KG: The first time Peanut Butter Wolf and I heard Quasimoto, Madlib [who recorded as Quasimoto] gave Chris a cassette. He said, “You might like it, whatever.” And so we drove around in Peanut Butter Wolf’s Ford Escort, like a ’92 Ford Escort–at the time Ford Escorts had pretty good stereo systems. We would drive around San Francisco listening to this cassette, and we were just blown away [by] how good it was, how good the production was, how unique the voice idea was–to have that sped-up voice–and the subject matter was just a completely new concept.

So Peanut Butter says, “Why don’t you design an album cover for it?” At the time I was designing everything for Stones Throw, So I was like, Okay, I’ll get to work on this. I didn’t know what I was going to do, but I knew I was going to do something cartoon-y, ’cause that voice doesn’t sound human. It just sounds like some cute little monster. At the time I was inspired by the Teletubbies, because

I went to London, and one night I woke up in a hotel room at 4am or something and I [had] left the TV on and I heard the Teletubbies on TV. At the time we didn’t have the Teletubbies in America, and I could not stop watching them cause I thought it was so strange but so amazing at the same time. So when I was doing the cover I wanted to do something that was a character like that, that had a children-friendly element but at the same time fit that voice. So I designed this weird creature that happened to look like an aardvark, because I wanted something that had a snout–I don’t know, it was just in my mind. I also am not a great drawer by hand, so I just kind of made it soft and easy to draw.

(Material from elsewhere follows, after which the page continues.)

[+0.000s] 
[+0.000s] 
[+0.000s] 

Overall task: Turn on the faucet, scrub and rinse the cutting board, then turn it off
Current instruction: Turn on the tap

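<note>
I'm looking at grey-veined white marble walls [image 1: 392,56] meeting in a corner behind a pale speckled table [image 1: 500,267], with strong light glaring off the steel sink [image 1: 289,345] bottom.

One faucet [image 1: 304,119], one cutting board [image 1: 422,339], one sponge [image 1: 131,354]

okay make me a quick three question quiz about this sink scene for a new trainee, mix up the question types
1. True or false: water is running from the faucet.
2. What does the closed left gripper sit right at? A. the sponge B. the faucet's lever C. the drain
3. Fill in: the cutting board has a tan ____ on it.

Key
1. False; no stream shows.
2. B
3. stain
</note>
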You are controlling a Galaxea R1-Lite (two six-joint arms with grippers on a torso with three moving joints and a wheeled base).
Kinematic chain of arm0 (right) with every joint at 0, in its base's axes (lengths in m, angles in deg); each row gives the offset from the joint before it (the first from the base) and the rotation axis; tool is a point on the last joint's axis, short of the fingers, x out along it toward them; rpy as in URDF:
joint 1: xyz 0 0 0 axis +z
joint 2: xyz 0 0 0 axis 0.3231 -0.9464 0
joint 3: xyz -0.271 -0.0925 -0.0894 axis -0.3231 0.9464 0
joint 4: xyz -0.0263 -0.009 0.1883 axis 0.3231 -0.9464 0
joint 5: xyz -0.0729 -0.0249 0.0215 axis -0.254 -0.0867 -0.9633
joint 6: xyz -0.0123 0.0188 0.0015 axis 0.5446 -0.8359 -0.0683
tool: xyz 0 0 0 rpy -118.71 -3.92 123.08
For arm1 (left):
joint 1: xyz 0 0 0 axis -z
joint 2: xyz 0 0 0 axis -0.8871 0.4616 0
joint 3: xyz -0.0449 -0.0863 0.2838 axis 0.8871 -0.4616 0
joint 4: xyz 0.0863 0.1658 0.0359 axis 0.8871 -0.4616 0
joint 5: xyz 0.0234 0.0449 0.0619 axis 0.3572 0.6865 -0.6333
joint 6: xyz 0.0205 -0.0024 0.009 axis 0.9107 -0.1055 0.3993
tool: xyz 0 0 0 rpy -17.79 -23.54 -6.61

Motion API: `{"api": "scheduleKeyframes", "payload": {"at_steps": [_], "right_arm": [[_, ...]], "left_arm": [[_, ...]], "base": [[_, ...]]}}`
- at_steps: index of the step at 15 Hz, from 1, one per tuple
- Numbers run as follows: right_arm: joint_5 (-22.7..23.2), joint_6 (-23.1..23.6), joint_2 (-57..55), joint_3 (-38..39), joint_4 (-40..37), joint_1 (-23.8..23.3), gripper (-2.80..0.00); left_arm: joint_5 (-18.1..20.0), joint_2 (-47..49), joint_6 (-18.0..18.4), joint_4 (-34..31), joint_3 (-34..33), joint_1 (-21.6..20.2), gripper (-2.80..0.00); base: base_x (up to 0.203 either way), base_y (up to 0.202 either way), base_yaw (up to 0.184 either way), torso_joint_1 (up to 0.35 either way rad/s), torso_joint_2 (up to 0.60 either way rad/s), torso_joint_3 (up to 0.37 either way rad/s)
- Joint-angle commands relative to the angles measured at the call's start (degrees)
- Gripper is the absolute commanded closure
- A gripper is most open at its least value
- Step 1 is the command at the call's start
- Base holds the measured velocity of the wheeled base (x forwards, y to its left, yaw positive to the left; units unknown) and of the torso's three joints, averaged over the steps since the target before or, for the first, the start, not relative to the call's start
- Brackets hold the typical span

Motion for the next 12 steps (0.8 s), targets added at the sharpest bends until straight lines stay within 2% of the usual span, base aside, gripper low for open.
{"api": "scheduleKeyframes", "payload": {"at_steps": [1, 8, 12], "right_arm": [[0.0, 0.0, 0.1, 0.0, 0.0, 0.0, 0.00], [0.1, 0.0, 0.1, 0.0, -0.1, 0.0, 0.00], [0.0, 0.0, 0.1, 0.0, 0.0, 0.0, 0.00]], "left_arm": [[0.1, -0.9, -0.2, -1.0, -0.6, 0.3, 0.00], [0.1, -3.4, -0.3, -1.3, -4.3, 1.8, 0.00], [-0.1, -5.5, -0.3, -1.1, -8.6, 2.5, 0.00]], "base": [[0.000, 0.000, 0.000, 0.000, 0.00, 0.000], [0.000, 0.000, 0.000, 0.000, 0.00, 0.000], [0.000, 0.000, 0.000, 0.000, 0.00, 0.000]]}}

What I was focusing on was what techniques I would use to make that album cover. I did a lot of cutouts out of magazines, so it’s partially collage and partially drawn, and the logo I did with just a paintbrush. I remember being on the ground outside my house in San Francisco over on Vicksburg St. in Noe Valley, and I was just painting on pieces of paper until I got one that looked pretty good. I came up with these things, and when we finally showed Madlib the idea, he put his hand to his mouth, started laughing, and was like, “That’s exactly what I was thinking.”

“Finicky About Shirts”

WT: Switching gears a bit, You’re the Eton point man at Wingtip. What do Eton shirts have, quality-wise, that makes them special?

KG: The difference between, let’s say, a ____ ____ shirt and an Eton shirt is the value you get out of the price. The quality comes from a couple of different processes: One of them is their finishing process for the fabric. What the finishing process does is it tries to straighten the actual weave in the fabric, straighten those fibers, and they use a company in Switzerland to do this, which takes one month to finish the fabric. In general, a company like ____ ____ takes one week. So if you took a microscope and took a look at the difference between Eton’s fabric and ____ ____’s, it would look like the difference between your neighbor’s front lawn that hasn’t been mowed in a month and your lawn that you keep up every week. The other difference is if you ever look at the collar of an Eton shirt, they’re always finished really cleanly. There are no wrinkles. They look brand new. You never need to iron an Eton collar; it’s already firm. They also have what they call a ‘floating collar stay,’ and that collar stay is built in to the collar so it will never fall out in the wash. You never need to look for new collar stays. You don’t need to do anything. It’s already there for you. There are a lot of options you get with Eton, but it’s also the quality of the fabric that makes it, to me, the best shirt out there.

WT: What would you want a customer to know about choosing their first Eton shirt?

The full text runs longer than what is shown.